Aqui a investigação feita pelo jornalista é muito mais intrigante e bem amarrada. E a relação dele com a arredia Lisbeth Salander, inclusive sexual, faz muito mais sentido. É ela, por exemplo, quem descobre a relação dos nomes e números contidos na agenda de Harriet (no filme de Fincher essa revelação é feita de forma ridícula). Isso porque ela continuou hackeando o computador dele mesmo depois de terminada sua investigação. Além disso, quando ela se junta ao jornalista, os dois saem varrendo o país em busca dos assassinatos cometidos pelo maníaco (na versão estadunidense isso é resolvido em cinco minutos de procura no google), o que justifica ao menos uma crescente atração entre eles.

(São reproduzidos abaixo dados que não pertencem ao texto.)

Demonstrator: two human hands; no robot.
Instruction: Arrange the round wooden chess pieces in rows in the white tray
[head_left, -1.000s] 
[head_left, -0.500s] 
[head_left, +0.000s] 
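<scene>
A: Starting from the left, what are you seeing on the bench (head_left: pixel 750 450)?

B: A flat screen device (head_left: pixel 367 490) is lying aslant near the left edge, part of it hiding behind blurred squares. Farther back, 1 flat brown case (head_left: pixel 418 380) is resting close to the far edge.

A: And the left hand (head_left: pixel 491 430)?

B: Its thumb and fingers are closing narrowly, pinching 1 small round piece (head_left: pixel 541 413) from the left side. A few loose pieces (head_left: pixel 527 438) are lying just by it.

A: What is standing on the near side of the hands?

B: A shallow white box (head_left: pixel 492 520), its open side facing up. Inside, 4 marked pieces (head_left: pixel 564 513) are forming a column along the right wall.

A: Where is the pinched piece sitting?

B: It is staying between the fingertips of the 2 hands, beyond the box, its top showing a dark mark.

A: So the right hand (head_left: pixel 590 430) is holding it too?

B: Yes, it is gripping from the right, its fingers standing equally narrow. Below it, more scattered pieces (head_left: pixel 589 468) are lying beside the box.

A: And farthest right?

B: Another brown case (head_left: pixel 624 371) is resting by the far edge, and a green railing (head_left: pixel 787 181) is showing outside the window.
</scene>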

Outra coisa que é bem diferente da nova versão: o assassino não fica tentando de todas as maneiras ajudar a investigação feita por Blomkvist, pelo contrário. E quando ele se revela isso é feito de maneira coerente e verossímil. O diálogo entre ele e o jornalista em sua câmara de horrores é muito bom e chega a dar calafrios (no filme de Fincher essa cena é a mais risível).

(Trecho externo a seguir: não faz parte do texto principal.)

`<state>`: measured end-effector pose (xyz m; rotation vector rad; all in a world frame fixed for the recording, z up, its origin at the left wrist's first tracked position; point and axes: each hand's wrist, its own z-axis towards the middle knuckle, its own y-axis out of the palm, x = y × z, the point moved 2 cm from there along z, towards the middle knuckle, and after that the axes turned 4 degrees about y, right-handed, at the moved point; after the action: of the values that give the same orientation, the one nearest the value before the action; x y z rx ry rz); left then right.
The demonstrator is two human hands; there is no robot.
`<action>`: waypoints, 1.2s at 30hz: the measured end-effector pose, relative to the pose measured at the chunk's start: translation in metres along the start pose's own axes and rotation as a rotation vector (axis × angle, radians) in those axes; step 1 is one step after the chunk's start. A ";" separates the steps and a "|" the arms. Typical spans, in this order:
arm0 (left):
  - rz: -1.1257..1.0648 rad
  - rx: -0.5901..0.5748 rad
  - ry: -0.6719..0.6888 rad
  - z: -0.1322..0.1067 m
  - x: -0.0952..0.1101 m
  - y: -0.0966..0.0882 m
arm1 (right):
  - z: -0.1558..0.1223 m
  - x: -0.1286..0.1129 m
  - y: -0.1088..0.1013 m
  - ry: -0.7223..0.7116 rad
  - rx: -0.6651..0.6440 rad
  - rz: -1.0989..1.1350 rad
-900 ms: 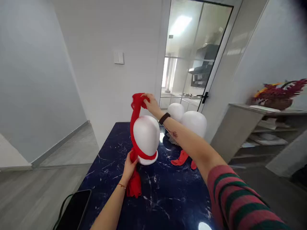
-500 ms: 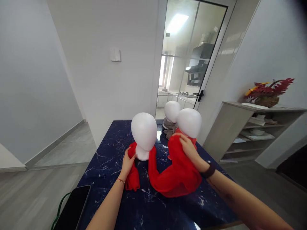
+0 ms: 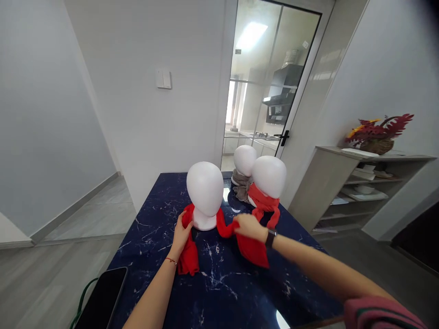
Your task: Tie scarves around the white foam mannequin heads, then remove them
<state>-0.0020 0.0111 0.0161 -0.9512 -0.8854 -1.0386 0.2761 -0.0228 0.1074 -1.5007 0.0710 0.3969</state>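
A white mannequin head [image 3: 205, 188] stands upright on the dark blue marbled table [image 3: 154, 210]. Behind its neck runs a bright red scarf [image 3: 189, 260], with one end hanging down on each side. My left hand [image 3: 182, 230] grips the scarf at the left of the neck, thumb towards the head. At the right, my right hand [image 3: 251, 228] is closed on the other end, a red flap drooping below it onto the table; that hand is slightly blurred. Close behind it stands a second white head [image 3: 269, 177] with a coral-red scarf [image 3: 263, 201] wrapped around its neck.
A third white head [image 3: 244, 160] with a grey-brown scarf [image 3: 242, 185] stands at the back. A black phone [image 3: 103, 299] with a green cable lies at the table's left edge. A glass door [image 3: 260, 91] is behind; a shelf unit [image 3: 343, 183] stands to the right.
My right hand has moved down and left, drawing the red scarf's right end closer to the head. The coral scarf behind has come into view. My left hand has stayed in place.
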 end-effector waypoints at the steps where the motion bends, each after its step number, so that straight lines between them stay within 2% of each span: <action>1: 0.004 0.004 0.007 0.001 -0.001 0.000 | 0.024 0.004 -0.017 0.035 0.048 0.003; 3: 0.005 0.013 0.027 0.003 -0.002 0.001 | 0.074 0.008 -0.056 0.085 0.154 0.022; 5: -0.011 0.015 0.060 0.003 0.000 0.002 | 0.121 0.002 -0.094 0.101 0.265 0.063; 7: -0.048 0.007 0.103 0.000 0.005 0.002 | 0.161 -0.016 -0.125 0.073 0.361 0.123; 9: -0.085 0.007 0.142 -0.003 0.010 0.000 | 0.192 -0.044 -0.147 0.016 0.436 0.176; 12: -0.120 0.057 0.175 -0.008 0.017 -0.005 | 0.214 -0.093 -0.163 -0.166 0.564 0.345; 15: -0.169 0.224 0.176 -0.006 0.026 -0.015 | 0.202 -0.138 -0.162 -0.457 0.657 0.711; 17: -0.240 0.353 0.177 -0.003 0.035 -0.025 | 0.174 -0.161 -0.147 -0.555 0.602 0.933; 20: -0.307 0.407 0.207 0.002 0.057 -0.040 | 0.113 -0.182 -0.099 -0.483 0.360 1.152; 22: -0.276 0.352 0.206 -0.003 0.073 -0.049 | 0.068 -0.189 -0.051 -0.352 0.121 1.280; 24: -0.224 0.283 0.190 -0.019 0.084 -0.054 | 0.029 -0.189 0.001 -0.182 -0.069 1.441; 26: -0.173 0.179 0.176 -0.045 0.089 -0.055 | -0.001 -0.184 0.048 -0.010 -0.190 1.648; 28: -0.101 0.041 0.125 -0.078 0.084 -0.053 | -0.023 -0.175 0.081 0.105 -0.285 1.762; 30: 0.013 -0.094 0.023 -0.109 0.071 -0.051 | -0.041 -0.164 0.099 0.118 -0.414 1.743; 32: 0.127 -0.148 -0.088 -0.129 0.058 -0.055 | -0.054 -0.151 0.104 0.036 -0.542 1.631; 34: 0.221 -0.124 -0.119 -0.134 0.054 -0.064 | -0.061 -0.136 0.102 -0.034 -0.624 1.492; 36: 0.303 -0.065 -0.038 -0.125 0.064 -0.075 | -0.061 -0.115 0.099 -0.012 -0.580 1.369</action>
<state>-0.0395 -0.1406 0.0489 -1.1236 -0.7148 -0.7959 0.1506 -0.1048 0.0413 -1.8269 1.0822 1.6154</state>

O personagem Lisbeth Salander nesta versão é muito bem delineado e a atuação de Noomi Rapace é realmente excelente (mais do que nunca a moça no filme de Fincher ficou parecendo um alien robótico). Inclusive as cenas de estupro anal são filmadas com discrição e muito mais sugeridas, o que só aumenta a tensão, ao contrário da nova versão, onde elas são quase explícitas e só causam repulsa e choque (que são coisas que Fincher adora, comprovando seu caráter doentio e ególatra). Os traumas passados de Lisbeth também convencem nesta versão. E felizmente, a conclusão é bem mais interessante do que a do filme de Fincher, que tem até ceninha de ciúme juvenil totalmente incoerente com a proposta do projeto.

Percebe-se também claramente a ligação entre os crimes, o fanatismo nazista dos personagens e os horrores descritos na bíblia judaico-cristã (vale como bom lembrete de que os nazistas eram todos cristãos fundamentalistas e achavam na própria bíblia as justificativas para suas ações mais monstruosas). Gostei também que o policial que investigou o crime há 40 anos continua na ativa, ajudando na busca, fator que dá mais verossimilhança às descobertas. Sem falar que, por ser feito e passado na Suécia, o filme tem uma autenticidade muito maior do que a refilmagem, que optou apenas por colocar no mesmo país atores estadunidenses falando inglês com sotaques estranhos.

Enfim, palmas para Niels Arden Oplev por conseguir elevar ainda mais um livro que, pelo que tudo indica, não passa do medíocre, em um filme que contém também uma ótima trilha musical sinfônica de Jacob Groth, a qual realça o drama e o suspense de maneira muito eficiente (enquanto Fincher optou por uma trilha quase toda composta por ruídos atonais feitos por dois sujeitos oriundos de uma banda pop qualquer), além de uma fotografia primorosa.

Não passe nem perto da patética refilmagem estadunidense. Esse é “Os Homens que Não Amavam as Mulheres” que merece se visto!